The play is set in Sunnyside, Queens in 1965, on the day Pope Paul VI visited New York City. The black comedy focuses on Artie Shaughnessy, a zookeeper who dreams of making it big in Hollywood as a songwriter. Artie wants to take his girlfriend, Bunny with him to Hollywood. His wife Bananas is a schizophrenic destined for the institution that provides the play's title. Their son Ronnie is a GI headed for Vietnam who has gone AWOL. Three nuns are eager to see the pope and end up in Artie's apartment. A political bombing mistakenly occurs in the apartment.
The first act of The House of Blue Leaves was first staged in 1966 at the Eugene O'Neill Theater Center in Waterford, Connecticut.

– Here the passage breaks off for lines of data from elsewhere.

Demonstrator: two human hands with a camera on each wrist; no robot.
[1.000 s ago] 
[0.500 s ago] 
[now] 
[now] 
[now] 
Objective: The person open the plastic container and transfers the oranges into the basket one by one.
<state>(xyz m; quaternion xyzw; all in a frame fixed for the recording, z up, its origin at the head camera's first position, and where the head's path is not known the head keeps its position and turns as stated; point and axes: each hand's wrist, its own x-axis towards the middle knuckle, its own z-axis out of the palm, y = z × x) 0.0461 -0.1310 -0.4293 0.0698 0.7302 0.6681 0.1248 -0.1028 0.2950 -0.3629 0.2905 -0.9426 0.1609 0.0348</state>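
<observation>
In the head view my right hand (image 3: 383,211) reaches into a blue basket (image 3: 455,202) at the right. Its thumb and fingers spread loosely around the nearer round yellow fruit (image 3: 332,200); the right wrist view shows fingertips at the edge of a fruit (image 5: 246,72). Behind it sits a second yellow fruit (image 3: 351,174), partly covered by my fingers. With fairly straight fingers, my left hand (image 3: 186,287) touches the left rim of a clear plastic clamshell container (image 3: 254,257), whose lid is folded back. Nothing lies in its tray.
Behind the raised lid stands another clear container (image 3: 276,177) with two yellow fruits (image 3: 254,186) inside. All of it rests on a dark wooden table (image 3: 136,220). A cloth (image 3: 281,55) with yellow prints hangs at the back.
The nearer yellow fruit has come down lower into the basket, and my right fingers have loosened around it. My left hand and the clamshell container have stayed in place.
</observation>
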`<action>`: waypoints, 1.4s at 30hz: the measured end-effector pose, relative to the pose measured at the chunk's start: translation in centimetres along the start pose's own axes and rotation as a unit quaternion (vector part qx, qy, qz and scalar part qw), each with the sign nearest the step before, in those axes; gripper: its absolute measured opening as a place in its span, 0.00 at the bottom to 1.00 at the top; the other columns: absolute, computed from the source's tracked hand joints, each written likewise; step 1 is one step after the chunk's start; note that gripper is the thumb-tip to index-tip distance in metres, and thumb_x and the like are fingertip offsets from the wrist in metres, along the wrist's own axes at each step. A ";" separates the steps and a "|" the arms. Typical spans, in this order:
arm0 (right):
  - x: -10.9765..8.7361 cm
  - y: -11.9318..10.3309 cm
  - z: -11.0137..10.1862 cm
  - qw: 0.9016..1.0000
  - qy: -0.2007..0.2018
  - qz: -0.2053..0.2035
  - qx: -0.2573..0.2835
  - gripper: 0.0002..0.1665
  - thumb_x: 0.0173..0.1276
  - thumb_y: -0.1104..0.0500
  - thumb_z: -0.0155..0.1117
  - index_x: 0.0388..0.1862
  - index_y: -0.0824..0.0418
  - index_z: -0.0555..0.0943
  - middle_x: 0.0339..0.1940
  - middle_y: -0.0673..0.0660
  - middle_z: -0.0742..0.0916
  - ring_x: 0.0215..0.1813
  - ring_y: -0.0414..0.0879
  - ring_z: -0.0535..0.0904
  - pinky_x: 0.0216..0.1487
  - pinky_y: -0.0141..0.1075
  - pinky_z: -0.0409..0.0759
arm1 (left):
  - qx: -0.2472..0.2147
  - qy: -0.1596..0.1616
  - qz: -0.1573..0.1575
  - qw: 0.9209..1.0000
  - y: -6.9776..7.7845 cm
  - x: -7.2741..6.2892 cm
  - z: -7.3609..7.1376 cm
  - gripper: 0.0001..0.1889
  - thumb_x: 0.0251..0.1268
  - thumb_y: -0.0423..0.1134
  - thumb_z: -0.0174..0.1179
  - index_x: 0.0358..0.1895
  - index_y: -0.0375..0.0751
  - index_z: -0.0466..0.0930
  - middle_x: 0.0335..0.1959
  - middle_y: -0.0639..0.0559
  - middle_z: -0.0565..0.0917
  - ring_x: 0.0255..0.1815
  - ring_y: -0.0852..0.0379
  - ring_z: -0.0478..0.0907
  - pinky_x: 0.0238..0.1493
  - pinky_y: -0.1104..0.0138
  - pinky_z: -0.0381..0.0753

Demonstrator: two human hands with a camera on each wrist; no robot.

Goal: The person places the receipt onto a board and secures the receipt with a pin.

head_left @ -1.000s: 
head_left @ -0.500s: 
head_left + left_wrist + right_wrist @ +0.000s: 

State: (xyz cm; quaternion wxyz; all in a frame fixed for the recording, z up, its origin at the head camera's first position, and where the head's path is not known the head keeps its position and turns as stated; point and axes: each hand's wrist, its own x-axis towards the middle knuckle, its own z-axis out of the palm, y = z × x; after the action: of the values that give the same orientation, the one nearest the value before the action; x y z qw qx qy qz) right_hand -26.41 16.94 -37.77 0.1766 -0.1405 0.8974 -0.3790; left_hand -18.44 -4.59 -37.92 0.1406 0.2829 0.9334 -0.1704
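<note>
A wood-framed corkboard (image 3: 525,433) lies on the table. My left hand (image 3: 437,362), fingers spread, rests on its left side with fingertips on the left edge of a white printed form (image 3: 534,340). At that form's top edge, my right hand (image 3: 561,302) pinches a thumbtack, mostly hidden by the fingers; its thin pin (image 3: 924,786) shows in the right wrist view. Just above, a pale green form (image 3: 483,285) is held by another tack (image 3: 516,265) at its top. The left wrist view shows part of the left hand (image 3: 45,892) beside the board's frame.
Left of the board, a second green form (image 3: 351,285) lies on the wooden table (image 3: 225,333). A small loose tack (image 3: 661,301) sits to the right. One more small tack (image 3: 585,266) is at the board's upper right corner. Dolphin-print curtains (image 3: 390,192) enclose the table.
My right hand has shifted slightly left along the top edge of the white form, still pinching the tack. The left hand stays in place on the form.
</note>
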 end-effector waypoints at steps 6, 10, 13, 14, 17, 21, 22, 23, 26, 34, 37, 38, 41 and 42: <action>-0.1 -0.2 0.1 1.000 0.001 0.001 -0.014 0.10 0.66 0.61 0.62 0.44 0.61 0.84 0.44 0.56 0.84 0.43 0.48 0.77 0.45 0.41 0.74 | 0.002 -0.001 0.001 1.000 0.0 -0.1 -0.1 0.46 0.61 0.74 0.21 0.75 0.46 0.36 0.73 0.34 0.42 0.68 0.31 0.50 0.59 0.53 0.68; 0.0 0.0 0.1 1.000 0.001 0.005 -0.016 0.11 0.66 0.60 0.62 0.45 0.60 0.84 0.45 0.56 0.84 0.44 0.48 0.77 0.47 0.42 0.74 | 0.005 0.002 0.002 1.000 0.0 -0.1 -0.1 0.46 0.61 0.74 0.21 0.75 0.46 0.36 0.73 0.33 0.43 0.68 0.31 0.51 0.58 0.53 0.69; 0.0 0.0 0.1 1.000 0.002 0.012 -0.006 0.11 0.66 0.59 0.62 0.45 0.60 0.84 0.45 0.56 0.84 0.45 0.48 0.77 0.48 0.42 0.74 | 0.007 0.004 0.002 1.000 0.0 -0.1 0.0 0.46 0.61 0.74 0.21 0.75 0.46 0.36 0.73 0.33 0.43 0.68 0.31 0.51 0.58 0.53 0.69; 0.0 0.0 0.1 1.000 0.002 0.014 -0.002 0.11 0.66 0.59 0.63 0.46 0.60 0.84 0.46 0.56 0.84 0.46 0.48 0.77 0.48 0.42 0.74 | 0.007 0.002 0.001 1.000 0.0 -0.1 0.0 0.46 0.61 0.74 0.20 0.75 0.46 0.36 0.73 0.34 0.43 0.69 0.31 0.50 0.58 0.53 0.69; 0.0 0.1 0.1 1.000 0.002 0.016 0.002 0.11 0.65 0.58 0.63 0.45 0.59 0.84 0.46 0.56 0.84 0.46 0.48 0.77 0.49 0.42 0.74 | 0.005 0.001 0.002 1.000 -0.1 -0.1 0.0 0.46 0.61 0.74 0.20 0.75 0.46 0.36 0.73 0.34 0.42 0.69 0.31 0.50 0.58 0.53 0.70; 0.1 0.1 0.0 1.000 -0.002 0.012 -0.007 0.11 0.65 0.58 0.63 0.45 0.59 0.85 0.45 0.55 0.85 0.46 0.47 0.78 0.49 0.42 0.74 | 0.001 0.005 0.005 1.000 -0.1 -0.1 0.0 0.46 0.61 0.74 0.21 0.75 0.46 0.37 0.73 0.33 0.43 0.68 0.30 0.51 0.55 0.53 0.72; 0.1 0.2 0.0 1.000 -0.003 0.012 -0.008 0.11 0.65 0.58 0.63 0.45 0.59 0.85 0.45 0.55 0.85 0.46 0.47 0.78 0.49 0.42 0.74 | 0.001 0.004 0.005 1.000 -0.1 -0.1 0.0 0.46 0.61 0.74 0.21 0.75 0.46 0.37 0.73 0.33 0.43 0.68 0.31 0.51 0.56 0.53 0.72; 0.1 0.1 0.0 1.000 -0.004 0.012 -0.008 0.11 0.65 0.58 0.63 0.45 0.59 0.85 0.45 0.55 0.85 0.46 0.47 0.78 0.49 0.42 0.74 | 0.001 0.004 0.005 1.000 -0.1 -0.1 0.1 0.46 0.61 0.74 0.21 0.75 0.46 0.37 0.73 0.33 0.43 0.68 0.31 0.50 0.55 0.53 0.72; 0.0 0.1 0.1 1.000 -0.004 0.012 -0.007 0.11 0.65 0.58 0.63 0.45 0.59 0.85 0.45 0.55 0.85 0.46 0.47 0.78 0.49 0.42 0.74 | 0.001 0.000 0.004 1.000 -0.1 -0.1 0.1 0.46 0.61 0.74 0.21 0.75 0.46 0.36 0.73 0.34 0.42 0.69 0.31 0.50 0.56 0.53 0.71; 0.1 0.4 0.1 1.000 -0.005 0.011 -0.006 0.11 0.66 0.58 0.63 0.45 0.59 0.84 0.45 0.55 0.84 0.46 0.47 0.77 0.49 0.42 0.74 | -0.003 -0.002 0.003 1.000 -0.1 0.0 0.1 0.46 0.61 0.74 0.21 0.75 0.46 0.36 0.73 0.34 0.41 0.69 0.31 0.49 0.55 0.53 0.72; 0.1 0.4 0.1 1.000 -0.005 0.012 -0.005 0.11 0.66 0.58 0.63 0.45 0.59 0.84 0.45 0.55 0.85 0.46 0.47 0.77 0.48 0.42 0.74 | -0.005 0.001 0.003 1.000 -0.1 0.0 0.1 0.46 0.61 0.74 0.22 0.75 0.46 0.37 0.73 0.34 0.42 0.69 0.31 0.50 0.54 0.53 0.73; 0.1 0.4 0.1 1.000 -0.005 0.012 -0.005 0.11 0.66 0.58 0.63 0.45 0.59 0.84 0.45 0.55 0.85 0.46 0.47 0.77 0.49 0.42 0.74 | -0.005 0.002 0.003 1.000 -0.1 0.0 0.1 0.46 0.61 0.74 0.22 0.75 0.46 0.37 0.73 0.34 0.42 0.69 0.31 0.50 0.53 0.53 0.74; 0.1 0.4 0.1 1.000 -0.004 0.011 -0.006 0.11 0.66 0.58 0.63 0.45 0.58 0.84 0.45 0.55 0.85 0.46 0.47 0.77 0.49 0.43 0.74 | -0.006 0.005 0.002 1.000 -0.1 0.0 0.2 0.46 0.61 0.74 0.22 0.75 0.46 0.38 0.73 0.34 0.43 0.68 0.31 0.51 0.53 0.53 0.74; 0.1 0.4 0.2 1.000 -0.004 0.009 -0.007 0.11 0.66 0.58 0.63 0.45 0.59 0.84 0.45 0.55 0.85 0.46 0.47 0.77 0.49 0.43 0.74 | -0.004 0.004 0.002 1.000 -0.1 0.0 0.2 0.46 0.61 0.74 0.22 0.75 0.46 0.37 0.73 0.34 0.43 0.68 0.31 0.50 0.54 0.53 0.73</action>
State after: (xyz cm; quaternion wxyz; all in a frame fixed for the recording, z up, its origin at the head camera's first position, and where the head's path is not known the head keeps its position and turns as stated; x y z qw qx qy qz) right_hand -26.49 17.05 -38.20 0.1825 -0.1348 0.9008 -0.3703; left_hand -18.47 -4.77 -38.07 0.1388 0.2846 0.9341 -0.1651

According to Jane Kathleen Curry, (Assistant Professor of Theater at Wake Forest University) Guare "rewrote the second act many times and attributes part of his difficulty to his lack of technical skill in writing for a large number of characters in a full-length play."
The House of Blue Leaves opened on February 10, 1971 Off-Broadway at the Truck and Warehouse Theatre, where it ran for 337 performances. Directed by Mel Shapiro, the cast included Frank Converse, Harold Gould, Katherine Helmond, William Atherton, and Anne Meara.